A Walt Disney concordou em pagar US$ 43,3 milhões para resolver uma ação judicial que alegava que suas funcionárias na Califórnia ganharam US$ 150 milhões menos do que seus colegas homens durante um período de oito anos, disseram os advogados dos demandantes.
Como parte do acordo, a Disney concordou em contratar um economista trabalhista por três anos para analisar a equidade salarial entre funcionários em tempo integral e não sindicalizados da Califórnia, abaixo do nível de vice-presidente, e resolver as diferenças, disseram os três escritórios de advocacia que representam os demandantes em uma declaração na segunda-feira.

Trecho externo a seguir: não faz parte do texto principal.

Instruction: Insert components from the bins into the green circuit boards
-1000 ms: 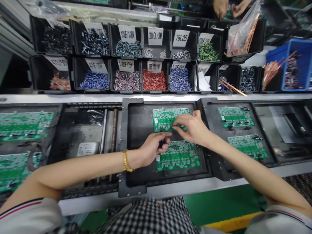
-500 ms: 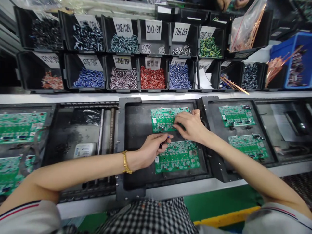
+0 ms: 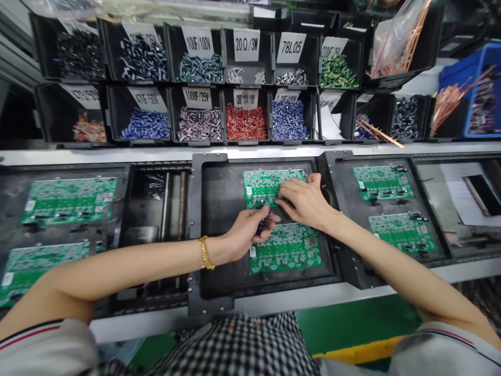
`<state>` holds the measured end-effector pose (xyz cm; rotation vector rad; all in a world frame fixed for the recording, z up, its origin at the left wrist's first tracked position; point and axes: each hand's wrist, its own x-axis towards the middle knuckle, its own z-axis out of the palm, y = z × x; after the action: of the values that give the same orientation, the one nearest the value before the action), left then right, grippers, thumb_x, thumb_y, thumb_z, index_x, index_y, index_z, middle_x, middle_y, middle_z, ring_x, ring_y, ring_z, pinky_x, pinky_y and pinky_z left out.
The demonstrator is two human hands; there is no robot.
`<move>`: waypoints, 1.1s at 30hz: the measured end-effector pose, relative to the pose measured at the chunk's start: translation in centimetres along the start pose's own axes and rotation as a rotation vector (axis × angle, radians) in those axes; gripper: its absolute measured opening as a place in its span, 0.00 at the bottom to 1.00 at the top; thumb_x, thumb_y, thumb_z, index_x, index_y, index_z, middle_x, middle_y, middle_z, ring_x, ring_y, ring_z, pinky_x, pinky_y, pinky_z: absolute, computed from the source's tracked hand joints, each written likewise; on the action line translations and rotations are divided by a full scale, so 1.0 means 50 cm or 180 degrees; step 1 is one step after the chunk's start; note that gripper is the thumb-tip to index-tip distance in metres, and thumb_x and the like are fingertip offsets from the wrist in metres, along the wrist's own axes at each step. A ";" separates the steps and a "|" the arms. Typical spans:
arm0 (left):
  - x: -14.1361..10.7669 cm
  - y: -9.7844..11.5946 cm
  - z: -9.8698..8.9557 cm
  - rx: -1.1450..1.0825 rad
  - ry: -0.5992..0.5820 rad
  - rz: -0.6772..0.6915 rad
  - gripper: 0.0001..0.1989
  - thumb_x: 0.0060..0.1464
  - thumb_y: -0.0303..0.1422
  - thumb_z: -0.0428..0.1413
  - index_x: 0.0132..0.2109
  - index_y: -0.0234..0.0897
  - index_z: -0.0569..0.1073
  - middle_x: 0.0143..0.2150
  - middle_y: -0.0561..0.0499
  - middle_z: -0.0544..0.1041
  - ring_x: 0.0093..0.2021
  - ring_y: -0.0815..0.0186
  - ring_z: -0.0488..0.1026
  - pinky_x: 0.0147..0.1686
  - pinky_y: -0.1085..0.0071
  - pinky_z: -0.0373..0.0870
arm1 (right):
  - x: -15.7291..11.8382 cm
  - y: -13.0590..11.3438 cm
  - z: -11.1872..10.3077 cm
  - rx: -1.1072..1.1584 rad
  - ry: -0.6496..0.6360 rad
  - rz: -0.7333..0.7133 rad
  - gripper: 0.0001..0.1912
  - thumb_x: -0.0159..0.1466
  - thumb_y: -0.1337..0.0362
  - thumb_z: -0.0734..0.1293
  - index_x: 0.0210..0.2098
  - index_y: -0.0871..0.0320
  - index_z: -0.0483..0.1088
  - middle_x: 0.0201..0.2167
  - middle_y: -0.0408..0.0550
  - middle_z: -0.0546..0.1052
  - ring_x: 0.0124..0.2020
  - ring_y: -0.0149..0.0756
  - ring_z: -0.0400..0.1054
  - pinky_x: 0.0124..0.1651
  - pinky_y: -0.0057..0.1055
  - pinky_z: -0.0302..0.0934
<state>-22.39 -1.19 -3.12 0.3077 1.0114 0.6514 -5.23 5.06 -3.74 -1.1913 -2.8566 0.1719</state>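
My left hand (image 3: 247, 233) is closed around several small blue capacitors (image 3: 261, 225), held just below the upper green circuit board (image 3: 252, 183). Its thumb points toward that board's lower edge. At the lower right part of the same board, my right hand (image 3: 300, 198) has its thumb and fingertips pinched together; whatever may be between them is hidden. A second green circuit board (image 3: 284, 256) lies below, partly behind my left fingers. Both boards rest in a black tray (image 3: 221, 209), and a small dark round part (image 3: 262, 201) stands on the upper one.
Two rows of black bins hold loose parts, among them blue capacitors (image 3: 289, 121), red parts (image 3: 245, 122) and green ones (image 3: 337, 72). More boards lie in a left tray (image 3: 70, 201) and a right tray (image 3: 383, 183). A phone (image 3: 483, 194) lies far right.
The left tray with its boards has slid to the right, nearer the middle tray. My left fingers have shifted, showing more of the blue capacitors. My right hand has stayed nearly in place.
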 end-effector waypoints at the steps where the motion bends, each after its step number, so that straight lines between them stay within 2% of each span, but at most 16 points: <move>1: 0.001 0.000 0.000 0.0007 0.0023 -0.0021 0.16 0.61 0.34 0.48 0.31 0.25 0.70 0.22 0.52 0.64 0.15 0.80 0.54 0.16 0.78 0.41 | -0.001 -0.003 -0.003 0.0027 -0.0008 0.0035 0.13 0.65 0.61 0.57 0.30 0.60 0.68 0.32 0.47 0.75 0.38 0.39 0.65 0.37 0.34 0.37; 5: 0.001 -0.004 0.007 -0.0020 0.0029 -0.0032 0.17 0.61 0.37 0.47 0.29 0.27 0.68 0.22 0.53 0.63 0.16 0.80 0.54 0.16 0.79 0.41 | -0.014 -0.029 -0.035 0.0807 0.0008 0.0359 0.14 0.64 0.56 0.60 0.30 0.58 0.70 0.31 0.43 0.76 0.35 0.35 0.67 0.39 0.33 0.37; 8: -0.002 -0.010 0.018 -0.0121 -0.0181 -0.0001 0.18 0.60 0.40 0.48 0.28 0.29 0.66 0.24 0.52 0.64 0.17 0.79 0.56 0.17 0.79 0.45 | -0.030 -0.039 -0.059 0.1312 -0.0183 0.0314 0.10 0.63 0.59 0.60 0.32 0.56 0.71 0.31 0.40 0.77 0.33 0.32 0.68 0.39 0.33 0.38; 10: -0.003 -0.013 0.024 -0.0206 -0.0305 -0.0008 0.16 0.60 0.38 0.48 0.32 0.28 0.67 0.25 0.52 0.65 0.20 0.77 0.59 0.18 0.80 0.49 | -0.040 -0.026 -0.062 0.1109 -0.0158 0.0347 0.09 0.63 0.62 0.60 0.32 0.56 0.70 0.31 0.42 0.77 0.33 0.33 0.67 0.38 0.33 0.38; 13: -0.002 -0.016 0.024 -0.0080 -0.0300 0.0052 0.09 0.60 0.32 0.47 0.38 0.29 0.67 0.26 0.52 0.66 0.20 0.76 0.61 0.20 0.80 0.52 | -0.050 0.016 -0.048 0.0550 -0.0006 0.0486 0.09 0.62 0.65 0.58 0.33 0.58 0.69 0.34 0.45 0.76 0.36 0.37 0.67 0.36 0.32 0.36; 17: 0.003 -0.014 0.015 0.0302 -0.0170 0.0283 0.10 0.60 0.33 0.47 0.35 0.31 0.65 0.24 0.50 0.69 0.16 0.77 0.58 0.17 0.79 0.47 | -0.052 0.055 -0.026 0.0317 -0.0059 0.0394 0.09 0.61 0.67 0.57 0.33 0.58 0.68 0.35 0.46 0.75 0.37 0.39 0.66 0.35 0.32 0.36; 20: 0.005 -0.012 0.011 0.0418 -0.0218 0.0366 0.12 0.58 0.37 0.50 0.33 0.31 0.66 0.23 0.52 0.67 0.16 0.79 0.55 0.16 0.80 0.43 | -0.051 0.056 -0.021 0.0223 -0.0060 0.0321 0.09 0.62 0.66 0.56 0.32 0.59 0.67 0.34 0.46 0.75 0.37 0.39 0.66 0.36 0.32 0.36; 23: 0.006 -0.010 0.013 0.0329 -0.0240 0.0354 0.11 0.56 0.35 0.53 0.34 0.28 0.69 0.23 0.55 0.62 0.17 0.80 0.53 0.16 0.81 0.43 | -0.053 0.050 -0.020 0.0100 -0.0011 0.0264 0.09 0.63 0.66 0.56 0.33 0.58 0.67 0.35 0.46 0.75 0.37 0.39 0.65 0.37 0.33 0.36; 27: 0.002 -0.010 0.018 0.0161 -0.0039 0.0241 0.09 0.55 0.30 0.54 0.37 0.24 0.73 0.28 0.51 0.66 0.19 0.81 0.54 0.16 0.81 0.44 | -0.056 0.048 -0.012 -0.0241 0.0073 0.0139 0.11 0.65 0.67 0.54 0.34 0.59 0.67 0.35 0.47 0.75 0.37 0.39 0.65 0.38 0.35 0.37; 31: -0.012 -0.017 0.024 -0.0040 0.0168 -0.0015 0.12 0.55 0.32 0.55 0.34 0.23 0.73 0.27 0.51 0.66 0.18 0.82 0.53 0.16 0.81 0.43 | -0.056 0.049 -0.005 -0.0525 0.0063 0.0042 0.12 0.67 0.66 0.54 0.34 0.60 0.68 0.36 0.48 0.76 0.36 0.38 0.66 0.40 0.37 0.37; 33: -0.020 -0.023 0.027 -0.0136 0.0213 -0.0062 0.13 0.54 0.34 0.56 0.33 0.24 0.72 0.26 0.52 0.65 0.18 0.81 0.54 0.16 0.81 0.44 | -0.058 0.039 -0.011 -0.0484 0.0081 0.0154 0.13 0.67 0.64 0.55 0.34 0.60 0.69 0.36 0.49 0.76 0.35 0.38 0.66 0.40 0.38 0.37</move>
<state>-21.17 -2.65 -2.36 0.2395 1.0618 0.6683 -1.77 4.41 -3.42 -1.2788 -2.8647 -0.0599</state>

A ação foi originalmente movida por LaRonda Rasmussen em 2019, depois que ela soube que seis homens com o mesmo cargo ganhavam substancialmente mais do que ela, incluindo um homem com vários anos menos de experiência, que ganhava US$ 20.000 por ano a mais do que ela.
Cerca de 9.000 funcionárias atuais e ex-funcionárias da empresa de entretenimento eventualmente aderiram ao processo. A Disney tentou impedir a ação coletiva, mas um juiz decidiu em dezembro passado que ela poderia prosseguir, disse na época Andrus Anderson, um dos escritórios de advocacia.
“Parabenizo fortemente a Sra. Rasmussen e as mulheres que moveram este processo de discriminação contra a Disney, uma das maiores empresas de entretenimento do mundo. Eles arriscaram suas carreiras para aumentar a disparidade salarial na Disney”, disse Lori Andrus, sócia da Andrus Anderson, no comunicado de segunda-feira.
“Sempre estivemos comprometidos em pagar nossos funcionários de forma justa e demonstramos esse compromisso ao longo deste caso, e estamos satisfeitos por ter resolvido este assunto”, disse um porta-voz da Disney à Reuters.
O caso também foi apoiado por uma análise dos dados de recursos humanos da Disney de abril de 2015 a dezembro de 2022, que descobriu que as funcionárias da Disney recebiam cerca de 2% menos do que os homens. A análise foi conduzida por David Neumark, professor da Universidade da Califórnia em Irvine e economista trabalhista.
O acordo, que foi apresentado em um tribunal estadual da Califórnia, ainda requer a aprovação de um juiz, segundo os advogados.